All awnings are designed to pitch one way or the other so as to dump water so it doesn't pile up on the awning. A properly setup awning can handle all the rain you throw at it.
PUP awnings have the little push-buttons (or similar adjustments in the "vertical" (or diagonal) legs. This allows one to be longer than the other and dump water. Boondocking on uneven ground required me to add extra holes to the leg farther from the PUP door so I could get the desire pitch.

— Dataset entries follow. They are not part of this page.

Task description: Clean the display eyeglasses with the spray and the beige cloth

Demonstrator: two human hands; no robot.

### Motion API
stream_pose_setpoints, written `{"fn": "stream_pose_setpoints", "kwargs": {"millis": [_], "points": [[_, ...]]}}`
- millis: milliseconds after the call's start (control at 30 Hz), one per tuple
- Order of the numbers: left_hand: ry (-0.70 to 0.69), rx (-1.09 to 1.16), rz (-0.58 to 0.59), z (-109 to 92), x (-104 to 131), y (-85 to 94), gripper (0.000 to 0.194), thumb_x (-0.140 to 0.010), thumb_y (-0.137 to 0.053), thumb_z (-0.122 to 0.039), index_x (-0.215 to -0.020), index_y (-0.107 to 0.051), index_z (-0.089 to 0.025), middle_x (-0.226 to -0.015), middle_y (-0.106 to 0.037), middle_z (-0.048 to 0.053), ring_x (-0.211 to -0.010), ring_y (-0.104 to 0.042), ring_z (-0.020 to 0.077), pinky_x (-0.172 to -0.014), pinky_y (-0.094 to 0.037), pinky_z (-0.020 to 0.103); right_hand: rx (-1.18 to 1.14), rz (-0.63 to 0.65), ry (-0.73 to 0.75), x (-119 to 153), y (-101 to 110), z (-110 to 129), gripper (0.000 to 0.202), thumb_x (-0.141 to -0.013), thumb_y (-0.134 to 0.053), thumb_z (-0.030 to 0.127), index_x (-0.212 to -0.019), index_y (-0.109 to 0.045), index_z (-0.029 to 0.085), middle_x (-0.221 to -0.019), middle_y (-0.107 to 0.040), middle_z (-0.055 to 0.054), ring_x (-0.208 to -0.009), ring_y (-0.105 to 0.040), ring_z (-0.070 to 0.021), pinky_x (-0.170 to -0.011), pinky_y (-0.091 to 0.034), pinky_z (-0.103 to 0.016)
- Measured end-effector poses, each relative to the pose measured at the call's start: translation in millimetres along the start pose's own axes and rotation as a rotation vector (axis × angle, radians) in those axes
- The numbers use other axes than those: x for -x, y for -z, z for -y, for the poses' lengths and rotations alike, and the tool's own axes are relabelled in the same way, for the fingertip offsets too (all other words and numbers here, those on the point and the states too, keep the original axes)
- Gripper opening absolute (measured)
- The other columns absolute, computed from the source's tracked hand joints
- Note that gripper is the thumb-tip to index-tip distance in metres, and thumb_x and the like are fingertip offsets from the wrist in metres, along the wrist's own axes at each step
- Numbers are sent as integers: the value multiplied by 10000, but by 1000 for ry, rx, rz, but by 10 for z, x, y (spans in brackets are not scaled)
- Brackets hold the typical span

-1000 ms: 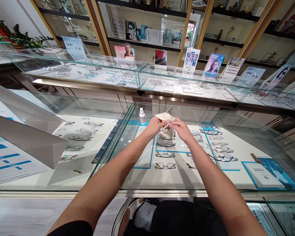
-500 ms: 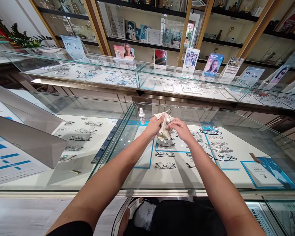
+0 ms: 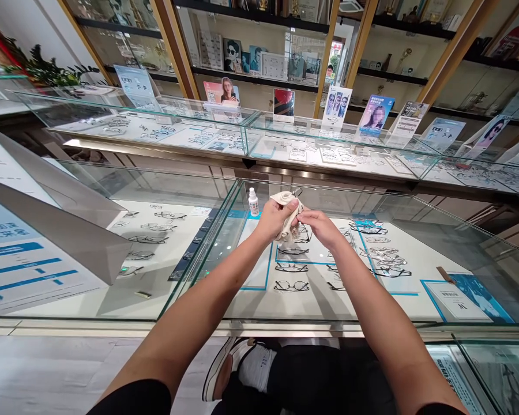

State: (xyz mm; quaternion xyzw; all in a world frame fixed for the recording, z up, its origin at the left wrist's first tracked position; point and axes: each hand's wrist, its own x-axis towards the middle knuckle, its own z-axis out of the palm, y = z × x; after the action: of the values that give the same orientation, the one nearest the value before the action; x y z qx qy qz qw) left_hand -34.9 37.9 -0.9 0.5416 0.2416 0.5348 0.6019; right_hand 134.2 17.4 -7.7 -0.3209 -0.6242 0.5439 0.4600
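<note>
Centre frame, above the glass tabletop (image 3: 328, 314): left hand (image 3: 274, 218) grip closed on beige cloth (image 3: 286, 214), wrapped over one lens of the glasses (image 3: 301, 230). Right hand (image 3: 322, 227) grip pinched on the frame. Wiping appears mid-course; glasses not yet set down; spray bottle (image 3: 253, 203) stands just left.

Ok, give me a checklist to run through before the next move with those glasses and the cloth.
1. Cloth gripped by left hand: ok.
2. Glasses pinched by right hand: ok.
3. Cloth wrapped over a lens: cannot tell, fingers hide it.
4. Glasses held above the glass counter, not resting on it: ok.
5. Small white bottle upright, apart from both hands: ok.
6. Lens clean: cannot tell.
</note>
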Motion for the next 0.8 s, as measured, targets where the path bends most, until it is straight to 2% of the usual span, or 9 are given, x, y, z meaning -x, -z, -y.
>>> {"fn": "stream_pose_setpoints", "kwargs": {"millis": [67, 133, 233, 300, 400, 500, 667, 733, 800], "points": [[15, 1, -20, -69, 29, -15, 470, -851, -784, -601, -798, -661, -151, -523, -573, -16, -460, -499, 105, -501, -421, 249, -10, 21, 32, 27, -25, 55, 258, -858, -773, 471, -819, -850, 228, -1031, -693, -50, -1068, -595, -236, -1067, -396, -372], [28, 15, -13, -120, 51, 11, 478, -853, -780, -608, -845, -690, -139, -589, -635, 14, -515, -560, 124, -532, -457, 253, -30, 8, 45, 49, -29, 97, 256, -856, -781, 475, -823, -854, 232, -1025, -693, -52, -1081, -595, -240, -1074, -394, -372], [78, 79, 87, -152, 90, 81, 479, -793, -870, -509, -1033, -729, -119, -842, -756, 78, -721, -689, 177, -671, -540, 278, -76, -5, 28, 64, -13, 132, 274, -841, -794, 489, -812, -855, 223, -1057, -684, -62, -1052, -597, -232, -1005, -432, -352], [97, 120, 145, -142, 122, 102, 541, -747, -920, -426, -1148, -717, -125, -1002, -778, 108, -856, -727, 215, -773, -562, 307, -106, -5, 4, 67, -5, 134, 290, -822, -810, 503, -796, -851, 218, -1069, -672, -65, -999, -600, -217, -939, -456, -341], [69, 143, 137, -100, 162, 72, 567, -716, -945, -366, -1172, -708, -124, -1074, -772, 126, -947, -727, 234, -860, -553, 327, -112, -11, -10, 66, -13, 108, 309, -813, -820, 533, -798, -849, 226, -1050, -657, -62, -974, -597, -209, -903, -466, -336], [36, 132, 46, -64, 186, 21, 485, -712, -946, -374, -1053, -706, -125, -991, -765, 95, -877, -700, 188, -825, -538, 292, -23, 23, 9, 71, -47, 72, 321, -846, -796, 551, -828, -851, 235, -1032, -653, -57, -1028, -605, -221, -984, -449, -357], [76, 61, -104, -62, 217, 21, 462, -769, -876, -539, -829, -628, -154, -632, -619, -24, -528, -506, 87, -526, -397, 220, 104, 92, -34, 86, -142, 59, 374, -854, -776, 592, -865, -856, 227, -1045, -640, -56, -1033, -618, -231, -1022, -440, -385], [71, 38, -130, -69, 214, 56, 493, -790, -840, -595, -780, -618, -155, -598, -597, -25, -511, -496, 87, -513, -392, 221, 120, 90, -37, 86, -160, 59, 385, -860, -765, 599, -883, -855, 225, -1041, -644, -55, -1025, -613, -230, -1010, -438, -383], [62, 43, -141, -75, 200, 103, 501, -793, -829, -614, -790, -644, -147, -632, -632, -6, -545, -547, 105, -543, -439, 232, 118, 60, -18, 80, -150, 50, 372, -874, -754, 587, -913, -855, 232, -1023, -652, -51, -1025, -603, -228, -1010, -426, -379]]}}
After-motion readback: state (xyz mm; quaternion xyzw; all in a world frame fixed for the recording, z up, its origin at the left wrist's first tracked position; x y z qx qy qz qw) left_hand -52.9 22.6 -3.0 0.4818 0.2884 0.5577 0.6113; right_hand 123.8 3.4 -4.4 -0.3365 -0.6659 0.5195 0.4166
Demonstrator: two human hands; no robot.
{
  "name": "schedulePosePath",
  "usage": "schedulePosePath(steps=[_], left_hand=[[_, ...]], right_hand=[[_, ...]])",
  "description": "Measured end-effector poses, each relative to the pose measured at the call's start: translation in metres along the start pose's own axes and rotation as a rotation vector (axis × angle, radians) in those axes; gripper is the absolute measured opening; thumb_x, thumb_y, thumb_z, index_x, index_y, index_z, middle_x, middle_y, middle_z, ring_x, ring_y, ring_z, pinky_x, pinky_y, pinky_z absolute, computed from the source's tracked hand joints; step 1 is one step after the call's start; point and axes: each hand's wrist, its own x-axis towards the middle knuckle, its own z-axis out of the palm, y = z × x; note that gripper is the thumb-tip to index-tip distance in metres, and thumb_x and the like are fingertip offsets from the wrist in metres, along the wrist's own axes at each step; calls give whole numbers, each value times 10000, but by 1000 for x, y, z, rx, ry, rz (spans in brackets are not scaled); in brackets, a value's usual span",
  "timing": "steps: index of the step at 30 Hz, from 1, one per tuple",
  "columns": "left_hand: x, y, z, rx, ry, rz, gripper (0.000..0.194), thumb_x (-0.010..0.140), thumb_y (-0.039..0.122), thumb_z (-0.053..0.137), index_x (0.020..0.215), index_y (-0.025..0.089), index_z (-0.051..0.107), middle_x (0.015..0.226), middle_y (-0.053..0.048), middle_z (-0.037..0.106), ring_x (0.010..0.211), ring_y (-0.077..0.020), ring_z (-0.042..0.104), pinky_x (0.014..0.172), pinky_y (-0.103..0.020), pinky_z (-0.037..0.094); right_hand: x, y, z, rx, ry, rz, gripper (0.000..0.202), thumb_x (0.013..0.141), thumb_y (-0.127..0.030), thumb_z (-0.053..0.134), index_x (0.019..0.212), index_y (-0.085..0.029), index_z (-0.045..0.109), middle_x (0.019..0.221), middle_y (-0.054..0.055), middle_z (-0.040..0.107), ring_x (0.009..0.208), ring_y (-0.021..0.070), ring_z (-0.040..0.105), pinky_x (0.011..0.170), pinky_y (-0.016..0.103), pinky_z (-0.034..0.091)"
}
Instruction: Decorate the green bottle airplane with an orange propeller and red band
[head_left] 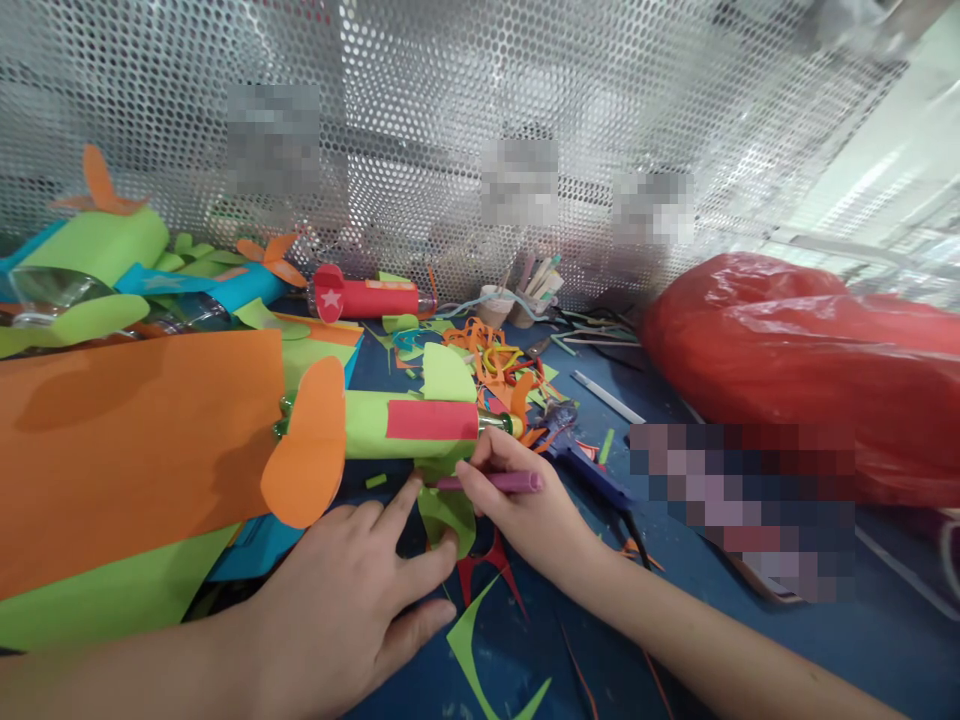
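A bottle wrapped in green paper (364,425) lies across the middle, with a red paper panel (433,420), an orange rounded piece (306,445) at its left end and a green fin (448,373) on top. My right hand (525,500) grips a purple marker (517,482) just below the red panel, its tip pointing left. Below the bottle is a curved green paper piece (448,520). My left hand (367,580) lies palm down with fingers spread, its fingertips touching that green piece.
Orange sheets (135,450) cover the left. Decorated bottles, including a red one (375,299), lie behind. Paper scraps (491,350), cups of markers (538,295) and a blue glue gun (589,465) sit beyond my hands. A red plastic bag (795,370) fills the right.
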Motion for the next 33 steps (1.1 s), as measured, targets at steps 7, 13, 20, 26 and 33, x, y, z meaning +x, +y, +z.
schedulePosePath(steps=[7, 13, 20, 26, 33], left_hand=[[1, 0, 2, 14, 12, -5, 344, 963, 427, 412, 1242, 323, 584, 1379, -233, 507, 863, -306, 681, 685, -491, 564], [1, 0, 3, 11, 13, 0, 353, 957, 427, 426, 1261, 323, 572, 1380, -225, 511, 868, -299, 680, 686, -481, 567], [0, 0, 3, -5, 16, 0, 358, 961, 424, 416, 1265, 321, 577, 1392, -227, 495, 874, -304, 676, 688, -477, 562], [0, 0, 2, -9, 10, -5, 362, 966, 422, 408, 1262, 313, 586, 1392, -218, 494, 871, -304, 673, 691, -467, 557], [0, 0, 1, 0, 16, -8, 361, 960, 428, 423, 1261, 316, 586, 1389, -202, 505, 866, -299, 675, 680, -462, 564]], right_hand=[[2, -1, -1, 76, 55, 63, 224, 857, -290, 548, 687, -222, 420, 557, -74, 449, 506, 95, 411, 510, 226, 343], [4, -3, -4, 128, 69, 137, 215, 847, -288, 542, 684, -223, 420, 511, -78, 468, 479, 97, 448, 501, 228, 344], [3, 1, 0, 159, 28, 116, 215, 840, -291, 562, 687, -221, 427, 541, -80, 466, 471, 84, 409, 478, 224, 316], [2, 3, 1, 142, 15, 111, 215, 836, -302, 574, 693, -216, 439, 537, -77, 473, 475, 85, 401, 482, 222, 317], [2, 0, -4, 167, 125, 129, 243, 853, -320, 559, 677, -219, 424, 507, -73, 475, 475, 94, 419, 502, 235, 329]])
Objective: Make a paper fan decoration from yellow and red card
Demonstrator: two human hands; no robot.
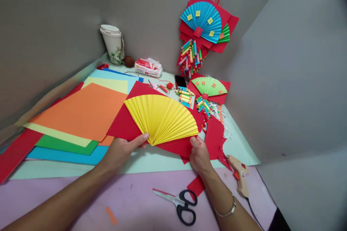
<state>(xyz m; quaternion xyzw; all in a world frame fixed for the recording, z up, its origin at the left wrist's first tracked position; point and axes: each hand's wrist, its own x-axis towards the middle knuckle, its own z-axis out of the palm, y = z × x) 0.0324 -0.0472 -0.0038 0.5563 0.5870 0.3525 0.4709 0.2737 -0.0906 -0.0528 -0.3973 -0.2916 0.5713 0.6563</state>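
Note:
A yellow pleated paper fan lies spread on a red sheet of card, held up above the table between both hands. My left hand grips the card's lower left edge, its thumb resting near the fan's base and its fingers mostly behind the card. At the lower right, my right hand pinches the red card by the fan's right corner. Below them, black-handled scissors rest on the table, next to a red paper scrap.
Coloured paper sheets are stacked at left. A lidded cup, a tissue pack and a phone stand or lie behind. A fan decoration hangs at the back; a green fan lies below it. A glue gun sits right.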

(PS, the best setup on a PUP awning is to position the legs vertically...and not attach them to the sidewall of the tub. Vertical positioning enables you to use paracord or light rope to large ground stakes and solidly secure the awning. Most legs also have D-rings for ground stakes. This makes for a very sturdy setup.)
Back to rain:
Manual hard-side awnings often have large levers on the main struts, and some combination of adjustments on the main and auxiliary struts allows the awning to be pitched to dump water.
Electric awnings normally have very simple to adjust pitch angle. Mine has a "knee-action" minor strut that you just pull down to get about 6 to 10 inches of "left-to-right" pitch on the awning.
If you pitch the awning as soon as you deploy it, you won't forget, and it will not collect rain.
However: In CO, we get hail often. And over Memorial Day weekend, we got about 2" of heavy, wet snow. No amount of pitch will deal with either of those!!